Repeat the listing below in full, keeping every character as it is.

++++++

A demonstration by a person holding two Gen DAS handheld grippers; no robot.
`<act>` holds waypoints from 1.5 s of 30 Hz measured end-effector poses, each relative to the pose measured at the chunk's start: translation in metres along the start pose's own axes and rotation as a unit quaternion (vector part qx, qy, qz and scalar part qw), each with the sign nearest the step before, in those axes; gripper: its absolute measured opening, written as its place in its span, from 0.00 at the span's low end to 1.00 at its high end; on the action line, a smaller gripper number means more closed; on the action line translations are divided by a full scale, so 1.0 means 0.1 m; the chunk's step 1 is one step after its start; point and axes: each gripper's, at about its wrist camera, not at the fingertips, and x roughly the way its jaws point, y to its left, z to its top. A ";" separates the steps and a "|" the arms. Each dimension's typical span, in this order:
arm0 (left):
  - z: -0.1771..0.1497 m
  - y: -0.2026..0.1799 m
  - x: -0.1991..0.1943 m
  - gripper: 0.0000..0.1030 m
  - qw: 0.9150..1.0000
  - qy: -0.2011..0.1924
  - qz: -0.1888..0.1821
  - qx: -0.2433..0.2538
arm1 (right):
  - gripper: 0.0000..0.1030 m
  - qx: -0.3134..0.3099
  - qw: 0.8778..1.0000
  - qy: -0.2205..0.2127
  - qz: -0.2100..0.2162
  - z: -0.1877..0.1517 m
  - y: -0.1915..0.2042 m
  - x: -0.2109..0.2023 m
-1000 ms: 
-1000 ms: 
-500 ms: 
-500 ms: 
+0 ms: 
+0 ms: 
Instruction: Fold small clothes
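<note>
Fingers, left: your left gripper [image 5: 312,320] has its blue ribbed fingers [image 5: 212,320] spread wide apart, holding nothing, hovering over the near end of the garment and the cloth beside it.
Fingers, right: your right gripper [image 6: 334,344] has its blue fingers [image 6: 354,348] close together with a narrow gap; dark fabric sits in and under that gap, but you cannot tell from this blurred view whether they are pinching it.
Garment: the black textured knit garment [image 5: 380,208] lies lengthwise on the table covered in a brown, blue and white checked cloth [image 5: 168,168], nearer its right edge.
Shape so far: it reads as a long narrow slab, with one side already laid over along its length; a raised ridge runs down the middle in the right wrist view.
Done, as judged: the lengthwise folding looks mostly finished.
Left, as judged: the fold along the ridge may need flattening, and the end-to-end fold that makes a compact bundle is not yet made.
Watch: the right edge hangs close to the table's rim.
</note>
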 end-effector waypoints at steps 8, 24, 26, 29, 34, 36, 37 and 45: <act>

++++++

→ **Answer box**
A demonstration by a person holding two Gen DAS handheld grippers; no robot.
`<act>` holds waypoints from 1.5 s of 30 Hz measured end-effector poses, each relative to the pose measured at the chunk's start: translation in metres along the start pose's own axes and rotation as a unit quaternion (vector part qx, qy, qz and scalar part qw), each with the sign nearest the step before, in those axes; gripper: its absolute measured opening, written as its place in its span, from 0.00 at the span's low end to 1.00 at its high end; on the action line, a smaller gripper number means more closed; on the action line translations are divided by a full scale, so 1.0 means 0.1 m; the chunk's step 1 is one step after its start; point and axes: each gripper's, at about its wrist camera, not at the fingertips, and x roughly the way its jaws point, y to its left, z to its top. A ";" separates the steps and a "|" the arms. Each dimension's typical span, in this order:
arm0 (left):
  - z: -0.1771..0.1497 m
  - y: -0.2026..0.1799 m
  - x: -0.1991..0.1943 m
  - gripper: 0.0000..0.1030 m
  - qw: 0.9150..1.0000
  - qy: -0.2011..0.1924
  - qz: -0.1888..0.1821
  - qx: -0.2433..0.2538
arm1 (right):
  - gripper: 0.0000..0.1030 m
  - qx: -0.3134..0.3099
  - qw: 0.8778..1.0000
  - qy: -0.2205..0.2127
  - qz: -0.2100..0.2162
  - z: -0.1877..0.1517 m
  - y: -0.1915..0.2042 m
  - x: -0.2109..0.2023 m
-1000 ms: 
-1000 ms: 
-500 ms: 
-500 ms: 
+0 ms: 
+0 ms: 
Instruction: Fold small clothes
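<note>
Fingers, left: your left gripper [image 5: 312,320] has its blue ribbed fingers [image 5: 212,320] spread wide apart, holding nothing, hovering over the near end of the garment and the cloth beside it.
Fingers, right: your right gripper [image 6: 334,344] has its blue fingers [image 6: 354,348] close together with a narrow gap; dark fabric sits in and under that gap, but you cannot tell from this blurred view whether they are pinching it.
Garment: the black textured knit garment [image 5: 380,208] lies lengthwise on the table covered in a brown, blue and white checked cloth [image 5: 168,168], nearer its right edge.
Shape so far: it reads as a long narrow slab, with one side already laid over along its length; a raised ridge runs down the middle in the right wrist view.
Done, as judged: the lengthwise folding looks mostly finished.
Left, as judged: the fold along the ridge may need flattening, and the end-to-end fold that makes a compact bundle is not yet made.
Watch: the right edge hangs close to the table's rim.
</note>
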 end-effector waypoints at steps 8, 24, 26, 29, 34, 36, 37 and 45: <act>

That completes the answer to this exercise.